* Task details
Retype the data exactly, skipping any picture in it.

* Data provided

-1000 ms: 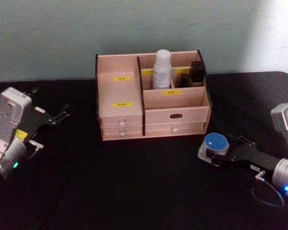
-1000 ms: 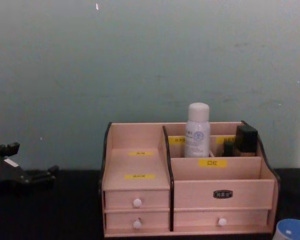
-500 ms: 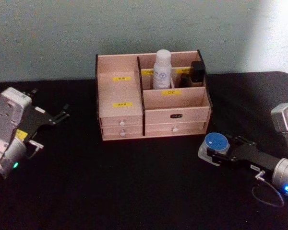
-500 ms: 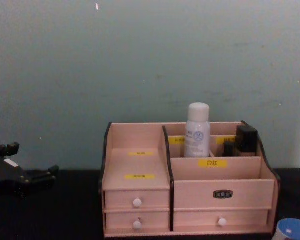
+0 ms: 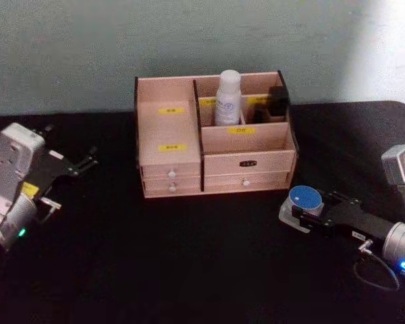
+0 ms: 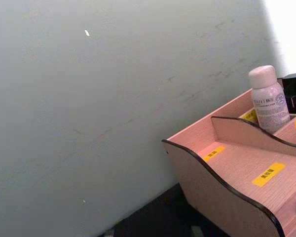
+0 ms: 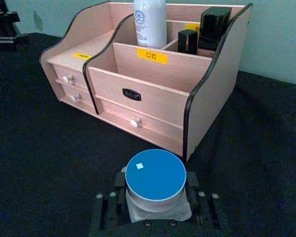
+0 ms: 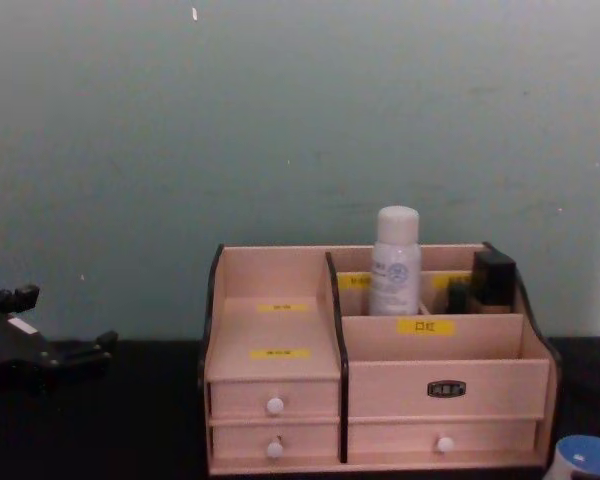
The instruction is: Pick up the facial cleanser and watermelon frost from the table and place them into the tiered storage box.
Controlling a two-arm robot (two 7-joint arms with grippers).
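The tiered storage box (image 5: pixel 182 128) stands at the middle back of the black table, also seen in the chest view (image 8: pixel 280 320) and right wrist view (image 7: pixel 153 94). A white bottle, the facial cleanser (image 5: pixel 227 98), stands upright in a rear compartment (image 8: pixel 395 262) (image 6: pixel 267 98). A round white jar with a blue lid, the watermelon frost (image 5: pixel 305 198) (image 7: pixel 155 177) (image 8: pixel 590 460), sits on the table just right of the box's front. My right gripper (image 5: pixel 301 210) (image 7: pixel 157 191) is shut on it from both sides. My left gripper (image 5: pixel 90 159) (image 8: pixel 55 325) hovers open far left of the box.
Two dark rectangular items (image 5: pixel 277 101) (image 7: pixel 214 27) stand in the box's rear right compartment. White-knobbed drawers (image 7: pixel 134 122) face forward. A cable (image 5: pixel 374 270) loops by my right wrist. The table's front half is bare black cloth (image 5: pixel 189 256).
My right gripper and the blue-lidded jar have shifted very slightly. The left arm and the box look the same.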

* Response area
-1000 ms: 
-1000 ms: 
-500 ms: 
-500 ms: 
+0 ms: 
+0 ms: 
+0 ms: 
+0 ms: 
The instruction is: Pick up the facial cleanser and watermelon frost from the table and place them into the tiered storage box.
Controlling a two-arm robot (two 7-joint arms with grippers).
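The tiered storage box (image 5: pixel 182 128) stands at the middle back of the black table, also seen in the chest view (image 8: pixel 280 320) and right wrist view (image 7: pixel 153 94). A white bottle, the facial cleanser (image 5: pixel 227 98), stands upright in a rear compartment (image 8: pixel 395 262) (image 6: pixel 267 98). A round white jar with a blue lid, the watermelon frost (image 5: pixel 305 198) (image 7: pixel 155 177) (image 8: pixel 590 460), sits on the table just right of the box's front. My right gripper (image 5: pixel 301 210) (image 7: pixel 157 191) is shut on it from both sides. My left gripper (image 5: pixel 90 159) (image 8: pixel 55 325) hovers open far left of the box.
Two dark rectangular items (image 5: pixel 277 101) (image 7: pixel 214 27) stand in the box's rear right compartment. White-knobbed drawers (image 7: pixel 134 122) face forward. A cable (image 5: pixel 374 270) loops by my right wrist. The table's front half is bare black cloth (image 5: pixel 189 256).
My right gripper and the blue-lidded jar have shifted very slightly. The left arm and the box look the same.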

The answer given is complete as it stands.